As to Kappler’s piece, some views had been very critical, others less so, you are the youngest member of the board, you were the most forthright, no doubt you were the one who liked the story best, you found it insubstantial but well-written and you were its toughest critic, as literature it was demotivating, its prose was fake-prole, the transparency was entirely bourgeois, Kappler almost made you forgive Proust, a comrade took up cudgels for Proust snobbish he might be but he understands feelings, besides he’s very critical of upper-bourgeois values, much more so than Kappler, do reread Time Regained, the same comrade also defended the story, a weak defence, he was all at sea, he always backed the Party’s political position one hundred and ten per cent, but he gave himself space on questions of culture.

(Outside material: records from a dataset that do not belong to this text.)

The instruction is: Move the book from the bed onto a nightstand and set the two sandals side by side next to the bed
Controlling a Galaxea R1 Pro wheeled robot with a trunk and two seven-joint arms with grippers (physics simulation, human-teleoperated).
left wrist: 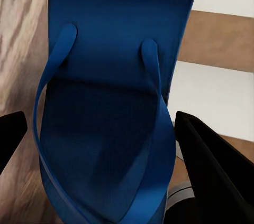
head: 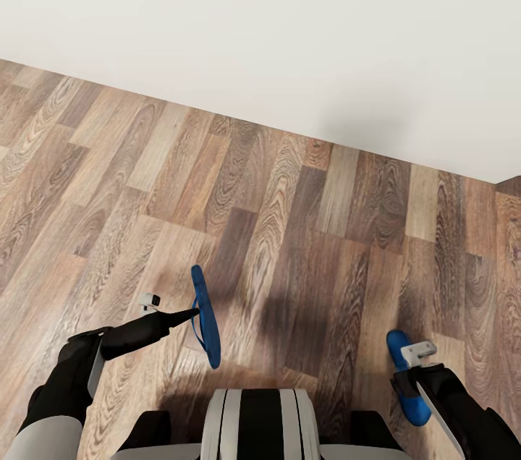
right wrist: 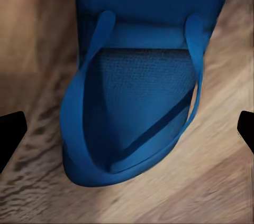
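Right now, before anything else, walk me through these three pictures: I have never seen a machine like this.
This is a simulated wheeled robot with two black arms. The big picture looks down from its head over a brown wood-plank floor and a white wall. The left gripper holds one thin bright blue flip-flop sandal edge-up above the floor. The right gripper is at the second blue sandal. The two small pictures come from cameras near each gripper: each shows its sandal's straps close up, and, between dark fingertips.
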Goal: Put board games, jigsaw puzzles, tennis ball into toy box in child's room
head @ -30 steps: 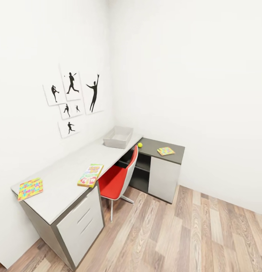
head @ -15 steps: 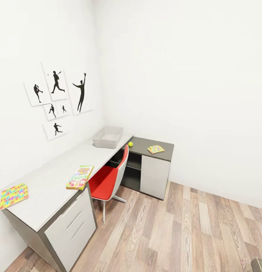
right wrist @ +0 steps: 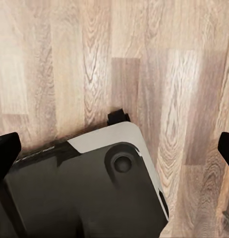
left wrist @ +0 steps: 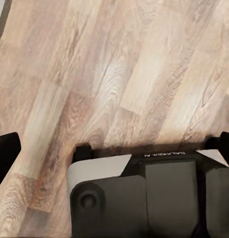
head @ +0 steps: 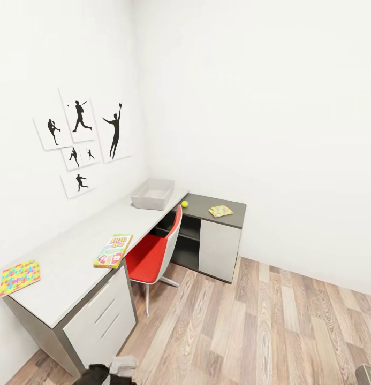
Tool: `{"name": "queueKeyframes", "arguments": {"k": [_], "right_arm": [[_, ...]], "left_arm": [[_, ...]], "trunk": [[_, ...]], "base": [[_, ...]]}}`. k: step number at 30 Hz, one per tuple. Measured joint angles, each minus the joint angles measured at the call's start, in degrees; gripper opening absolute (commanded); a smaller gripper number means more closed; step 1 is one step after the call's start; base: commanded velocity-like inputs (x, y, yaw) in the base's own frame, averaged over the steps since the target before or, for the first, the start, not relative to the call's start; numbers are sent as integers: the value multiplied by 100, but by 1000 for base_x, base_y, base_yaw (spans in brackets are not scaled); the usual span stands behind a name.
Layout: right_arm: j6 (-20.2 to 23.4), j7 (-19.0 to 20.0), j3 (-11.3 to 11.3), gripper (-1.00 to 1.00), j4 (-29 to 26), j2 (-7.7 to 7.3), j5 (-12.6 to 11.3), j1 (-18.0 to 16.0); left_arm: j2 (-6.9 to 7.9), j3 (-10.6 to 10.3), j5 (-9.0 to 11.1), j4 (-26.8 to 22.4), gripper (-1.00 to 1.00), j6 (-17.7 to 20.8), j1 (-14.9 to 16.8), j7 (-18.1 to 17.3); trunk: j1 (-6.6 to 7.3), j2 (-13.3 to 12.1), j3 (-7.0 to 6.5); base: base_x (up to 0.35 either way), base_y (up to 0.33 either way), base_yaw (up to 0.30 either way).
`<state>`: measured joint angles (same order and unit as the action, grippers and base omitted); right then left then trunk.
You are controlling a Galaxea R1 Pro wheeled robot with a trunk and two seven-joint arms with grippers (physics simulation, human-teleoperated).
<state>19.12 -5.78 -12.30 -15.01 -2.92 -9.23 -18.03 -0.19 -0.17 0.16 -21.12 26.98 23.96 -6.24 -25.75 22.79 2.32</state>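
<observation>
The light grey toy box (head: 152, 193) stands open-topped at the far end of the pale table (head: 67, 262). A cartoon-covered board game (head: 113, 250) lies near the table's front edge. One jigsaw puzzle (head: 19, 277) rests at the table's near left end, and a second patterned square (head: 221, 211) lies on the dark side unit. The tennis ball (head: 184, 203) sits where table and unit meet. My left gripper (left wrist: 115, 149) and right gripper (right wrist: 115, 148) are both open over the wood floor, holding nothing. The bed is out of view.
A red chair (head: 153, 256) is tucked under the table by the drawers (head: 102, 315). The dark-topped side unit (head: 217, 240) fills the corner. Wood-plank floor (head: 260, 331) stretches to the right. Part of my left arm (head: 113, 370) shows at the bottom edge.
The head view swung so the table slid leftward, then held still. Part of my left arm has come up into the bottom edge of the head view.
</observation>
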Motion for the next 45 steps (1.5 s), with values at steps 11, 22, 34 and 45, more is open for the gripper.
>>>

But that day, with the comrade from the Politburo taking his time before saying anything on the subject, he wasn’t sure which way to jump, the discussion covered socialist humanism, reality, and false consciousness, you took delight in destroying something you liked in the presence of a deputy member of the Politburo, but it wasn’t important now since in all likelihood you’ll soon be leaving the Party, yes, you could have defended ‘The Rehearsal’ but it reminded you too strongly of the sort of thing your family liked both before and during the war, books that were well-written, genteel literature, you criticised without believing in what you were saying because you have also stopped believing in the things you love.
At the same time you revelled in your ability to lie joyfully and effectively as you set about destroying a piece of writing which took you back to the age of eighteen, and your comrades as they listened refused to be outdone, when a few of you got together you found you had the same ideas, the same eclectic tastes for bourgeois authors, but with this editorial board you felt as if you were part of some ceremony in which each member of the tribe brings his richest possession and proudly casts it into the flames in front of everyone else, the member of the Politburo nodded his head with great understanding and kindliness, when he spoke he did so hesitantly, especially during the general discussion which opened the proceedings.